Exact copy, pictures excluded: write out every line below.

..............................

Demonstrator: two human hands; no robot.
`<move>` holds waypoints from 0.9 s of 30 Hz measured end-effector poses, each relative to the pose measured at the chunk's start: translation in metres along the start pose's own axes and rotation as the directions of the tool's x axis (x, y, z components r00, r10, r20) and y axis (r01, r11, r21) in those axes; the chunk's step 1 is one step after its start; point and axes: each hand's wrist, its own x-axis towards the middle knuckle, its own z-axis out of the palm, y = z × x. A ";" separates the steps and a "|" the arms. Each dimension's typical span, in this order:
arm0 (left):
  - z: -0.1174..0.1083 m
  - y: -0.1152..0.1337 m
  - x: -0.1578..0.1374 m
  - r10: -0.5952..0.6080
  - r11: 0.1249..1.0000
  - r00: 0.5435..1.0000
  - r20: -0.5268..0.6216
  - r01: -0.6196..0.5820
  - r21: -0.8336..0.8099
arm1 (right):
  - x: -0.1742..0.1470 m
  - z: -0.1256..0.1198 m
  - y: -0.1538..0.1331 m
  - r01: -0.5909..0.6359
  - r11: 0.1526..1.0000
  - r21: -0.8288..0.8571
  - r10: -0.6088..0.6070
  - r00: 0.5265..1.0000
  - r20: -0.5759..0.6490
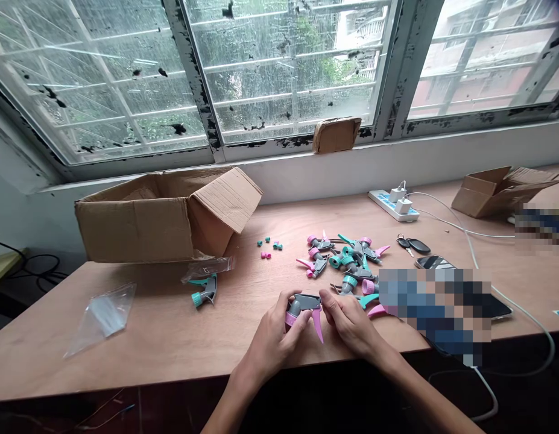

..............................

▸ **EXERCISE RESPONSE**:
Demonstrator: two human hands; no robot.
`<move>` holds waypoints from 0.9 s of 30 Hz measured end-effector poses, each relative to the pose measured at the chunk's start: translation in metres along the start pose's own axes and rotation as the directions of the tool's x axis (x, y, z components r00, r10, r20) and y axis (r01, r11, r21) in those axes; the chunk's step 1 is one step after its start; point and axes: each hand's wrist, its own x-axis towards the middle knuckle, its own z-axis out of the palm, y = z × x. A ";" separates the steps and a "|" the arms. Each dimension's typical span, in this order:
arm0 (left):
  - z: -0.1174..0.1083 m
  - y: -0.1152..0.1337 m
  - x: -0.1578..0.1374 m
  - r10: -0.5952..0.6080
  - r11: 0.1249..1.0000
  - r00: 0.5435..1.0000
  - r20: -0.5268..0.6216
  - r01: -0.6196..0.5820
  - r21: -0.8336..0.8099
arm1 (right):
  - x: -0.1742..0.1470 m
  - z: -0.1256..0.1198 m
  - y: -0.1538..0.1331 m
  - r01: -0.5909..0.6359
  - r11: 0.1526..1.0000
  - r21: -0.8288..0.8571
  - r10: -0.6088..0.6070
  - r00: 0.5265..1.0000
  - r20: -0.5759..0.6490

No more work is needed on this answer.